The chorus, a herd of satyrs, bounds into the orchestra, doing high-energy dance steps while herding a bunch of sheep. Each chorister is naked, except for a little goatskin jacket. Each wears a belt, with an enormous phallus in front and a horsetail in back.
A satyr — half man, half horse — is a lewd, obnoxious, untrustworthy creature. When Odysseus and his crew land, starving, the satyrs don’t want to hear about courage and tragedy; they want to know if Odysseus’ crew raped Helen after the fall of Troy. Nothing about a satyr is morally edifying.
The Cyclops is a satyr play, the only complete one we have. They are ribald and impious. The Cyclops’ argument against the existence of gods is that his farts are louder than Zeus’ thunder.
Satyr plays are also short. This one is about half the length of the usual tragedy. In each competition, poets were commissioned to write a trilogy of tragedies with a satyr play at the end.
Scholars disagree about how, exactly, the satyr play fits in with the other dramas and with the festival in honor of Dionysus. You have to remind yourself that the dramatic competitions were part of a religious festival.
William Arrowsmith, in his introduction to The Cyclops, points out that the play is a farce, but a farce of ideas. The notion of civilized brutality gets the playwright’s treatment here.
A political community is based on rules, and underlying the rules is enforcement. If the threat of violence doesn’t work, government uses violence. Euripides’ question is whether that kind of violence is better than the kind of violence that the Cyclops believes in.
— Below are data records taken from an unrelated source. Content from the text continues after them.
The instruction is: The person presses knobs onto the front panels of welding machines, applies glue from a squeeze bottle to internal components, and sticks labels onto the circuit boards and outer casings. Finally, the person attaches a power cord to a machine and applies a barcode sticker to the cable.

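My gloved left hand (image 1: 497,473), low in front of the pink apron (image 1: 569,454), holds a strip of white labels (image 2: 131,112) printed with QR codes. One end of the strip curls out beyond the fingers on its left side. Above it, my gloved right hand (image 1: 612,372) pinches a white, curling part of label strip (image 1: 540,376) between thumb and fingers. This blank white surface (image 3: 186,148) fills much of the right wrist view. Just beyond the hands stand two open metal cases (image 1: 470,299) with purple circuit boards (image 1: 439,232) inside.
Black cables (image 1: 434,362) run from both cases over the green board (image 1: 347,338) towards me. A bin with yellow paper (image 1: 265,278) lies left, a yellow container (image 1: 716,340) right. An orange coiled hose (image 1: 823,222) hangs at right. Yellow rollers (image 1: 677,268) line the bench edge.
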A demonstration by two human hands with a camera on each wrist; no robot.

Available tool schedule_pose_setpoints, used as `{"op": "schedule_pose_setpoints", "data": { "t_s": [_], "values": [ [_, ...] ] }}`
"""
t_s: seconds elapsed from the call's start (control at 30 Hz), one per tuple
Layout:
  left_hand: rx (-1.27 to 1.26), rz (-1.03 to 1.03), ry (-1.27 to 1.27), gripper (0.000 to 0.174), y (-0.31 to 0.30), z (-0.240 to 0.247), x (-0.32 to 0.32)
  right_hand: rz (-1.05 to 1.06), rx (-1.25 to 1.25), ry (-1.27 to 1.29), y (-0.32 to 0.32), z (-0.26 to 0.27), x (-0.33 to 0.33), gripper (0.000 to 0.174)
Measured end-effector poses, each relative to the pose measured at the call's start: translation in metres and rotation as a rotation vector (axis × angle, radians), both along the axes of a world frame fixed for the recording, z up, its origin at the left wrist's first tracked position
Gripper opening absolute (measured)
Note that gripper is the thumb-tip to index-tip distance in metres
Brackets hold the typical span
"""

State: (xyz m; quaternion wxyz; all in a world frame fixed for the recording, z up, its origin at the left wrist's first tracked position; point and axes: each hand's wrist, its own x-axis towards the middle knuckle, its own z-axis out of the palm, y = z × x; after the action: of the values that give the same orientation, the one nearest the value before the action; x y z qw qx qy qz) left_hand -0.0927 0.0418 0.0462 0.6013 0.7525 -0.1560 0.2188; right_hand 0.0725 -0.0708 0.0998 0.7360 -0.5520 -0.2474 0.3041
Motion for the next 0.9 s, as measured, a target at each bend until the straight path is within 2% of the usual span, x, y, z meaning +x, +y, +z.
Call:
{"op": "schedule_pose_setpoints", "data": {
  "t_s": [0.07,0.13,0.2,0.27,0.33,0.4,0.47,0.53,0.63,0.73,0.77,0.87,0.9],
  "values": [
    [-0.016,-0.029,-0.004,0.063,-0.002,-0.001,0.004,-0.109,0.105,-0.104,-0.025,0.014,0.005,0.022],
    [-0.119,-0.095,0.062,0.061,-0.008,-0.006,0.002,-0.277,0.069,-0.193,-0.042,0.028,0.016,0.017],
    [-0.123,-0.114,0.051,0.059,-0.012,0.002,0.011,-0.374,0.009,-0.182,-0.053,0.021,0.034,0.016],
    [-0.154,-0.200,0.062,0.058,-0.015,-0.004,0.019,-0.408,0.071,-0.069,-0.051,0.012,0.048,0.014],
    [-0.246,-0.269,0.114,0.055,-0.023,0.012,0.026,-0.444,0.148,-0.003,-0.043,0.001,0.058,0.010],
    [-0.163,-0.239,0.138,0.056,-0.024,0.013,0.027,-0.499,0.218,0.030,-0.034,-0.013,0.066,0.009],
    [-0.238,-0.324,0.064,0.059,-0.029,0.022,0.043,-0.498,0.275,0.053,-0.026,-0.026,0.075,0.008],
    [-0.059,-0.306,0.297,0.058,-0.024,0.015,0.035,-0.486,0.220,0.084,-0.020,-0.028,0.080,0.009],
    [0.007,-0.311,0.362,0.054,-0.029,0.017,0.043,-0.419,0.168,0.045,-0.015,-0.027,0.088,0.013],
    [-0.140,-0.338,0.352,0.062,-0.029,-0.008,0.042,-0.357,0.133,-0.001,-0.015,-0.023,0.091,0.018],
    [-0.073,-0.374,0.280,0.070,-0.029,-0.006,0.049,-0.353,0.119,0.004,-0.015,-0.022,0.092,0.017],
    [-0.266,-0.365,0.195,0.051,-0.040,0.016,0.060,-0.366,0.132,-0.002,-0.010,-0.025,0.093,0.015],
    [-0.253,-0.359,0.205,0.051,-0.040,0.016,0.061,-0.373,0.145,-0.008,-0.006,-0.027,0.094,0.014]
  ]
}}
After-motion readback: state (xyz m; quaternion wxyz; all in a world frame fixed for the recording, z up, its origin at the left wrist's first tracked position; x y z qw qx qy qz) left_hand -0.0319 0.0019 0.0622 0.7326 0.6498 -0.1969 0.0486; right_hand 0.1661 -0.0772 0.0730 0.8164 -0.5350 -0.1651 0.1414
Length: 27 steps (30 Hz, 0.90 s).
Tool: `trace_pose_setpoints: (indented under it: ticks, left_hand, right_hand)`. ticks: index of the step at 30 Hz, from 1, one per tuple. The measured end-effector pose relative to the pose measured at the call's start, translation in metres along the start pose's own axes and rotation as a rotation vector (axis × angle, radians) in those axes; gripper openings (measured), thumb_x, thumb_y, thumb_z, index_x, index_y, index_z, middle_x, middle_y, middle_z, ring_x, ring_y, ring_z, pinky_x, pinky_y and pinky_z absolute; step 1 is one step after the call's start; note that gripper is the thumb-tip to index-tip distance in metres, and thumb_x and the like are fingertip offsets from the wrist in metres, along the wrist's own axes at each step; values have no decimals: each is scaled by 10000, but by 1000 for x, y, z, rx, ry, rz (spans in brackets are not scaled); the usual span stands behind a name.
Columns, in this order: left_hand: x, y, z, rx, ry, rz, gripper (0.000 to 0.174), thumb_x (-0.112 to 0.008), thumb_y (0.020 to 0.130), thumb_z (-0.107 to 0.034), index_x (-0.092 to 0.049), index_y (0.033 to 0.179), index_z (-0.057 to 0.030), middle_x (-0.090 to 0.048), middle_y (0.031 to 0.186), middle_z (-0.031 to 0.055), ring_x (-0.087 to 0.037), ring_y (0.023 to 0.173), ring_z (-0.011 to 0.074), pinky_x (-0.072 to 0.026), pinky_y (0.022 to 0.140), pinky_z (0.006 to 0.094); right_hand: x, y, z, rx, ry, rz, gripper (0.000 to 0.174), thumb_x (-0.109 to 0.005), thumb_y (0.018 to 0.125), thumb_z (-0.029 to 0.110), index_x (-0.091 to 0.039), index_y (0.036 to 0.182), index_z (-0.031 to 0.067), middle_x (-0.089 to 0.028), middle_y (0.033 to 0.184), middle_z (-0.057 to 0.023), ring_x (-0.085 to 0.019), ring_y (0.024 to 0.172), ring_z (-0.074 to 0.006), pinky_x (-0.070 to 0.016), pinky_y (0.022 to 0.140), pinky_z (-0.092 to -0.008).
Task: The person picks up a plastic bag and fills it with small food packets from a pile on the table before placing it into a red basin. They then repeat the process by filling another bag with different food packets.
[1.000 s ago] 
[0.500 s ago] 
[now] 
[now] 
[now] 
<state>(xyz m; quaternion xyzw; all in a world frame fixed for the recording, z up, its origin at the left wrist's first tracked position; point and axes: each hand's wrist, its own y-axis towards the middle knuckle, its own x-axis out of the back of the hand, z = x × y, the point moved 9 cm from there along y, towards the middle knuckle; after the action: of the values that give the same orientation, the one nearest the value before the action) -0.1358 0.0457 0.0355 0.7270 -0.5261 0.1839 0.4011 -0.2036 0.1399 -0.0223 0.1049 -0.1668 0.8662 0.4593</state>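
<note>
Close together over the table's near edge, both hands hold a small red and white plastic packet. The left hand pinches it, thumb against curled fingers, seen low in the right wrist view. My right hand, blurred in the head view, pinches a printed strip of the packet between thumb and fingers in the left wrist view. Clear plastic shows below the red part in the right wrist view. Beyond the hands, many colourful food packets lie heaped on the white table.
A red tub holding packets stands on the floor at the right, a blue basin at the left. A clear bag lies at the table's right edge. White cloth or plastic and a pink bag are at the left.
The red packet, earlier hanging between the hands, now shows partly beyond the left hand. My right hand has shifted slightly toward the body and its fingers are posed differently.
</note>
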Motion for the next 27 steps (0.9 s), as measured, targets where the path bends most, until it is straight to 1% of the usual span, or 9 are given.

The Cyclops holds that the strong have every right to eat the weak.
In Homer, Odysseus lands in Sicily, desperate for food and water, and finds he’s in the land of the cyclopes. One, a grizzly character named Polyphemus, bashes the brains out of some of Odysseus’ men and eats them. Odysseus, a clever, civilized man, uses his wits to blind the one-eyed monster, allowing the survivors to escape.
Euripides likes to reverse sympathies. He builds sympathy for one character and then has that character do something so outrageous we begin to sympathize with his enemies.
We sympathize with Odysseus, helplessly watching his men being eaten by a powerful, bullying monster. But as Odysseus gets the Cyclops drunk, the Cyclops is transformed. Instead of a monster, we see a drunken buffoon. And we see in Odysseus’ plan to blind him a kind of cruelty that makes us squirm.
Euripides also likes to put great lines in the wrong mouths. In many of his plays, moral truths are spoken by villains. Recipes for ruin are recited by heroes.
This play, produced in honor of the god of wine, has a lot of good lines about the dangers of alcohol. The best, I think, is spoken by the Cyclops to his sidekick, Silenus, the chief satyr:
Watch out. You love the wine; it doesn’t love you.
• Source: The Cyclops, translated by William Arrowsmith, is in Euripides II in The Complete Greek Tragedies, edited by David Grene and Richmond Lattimore; Chicago & London: The University of Chicago Press, 1953, pp. 1-42. The quotation is on p. 34.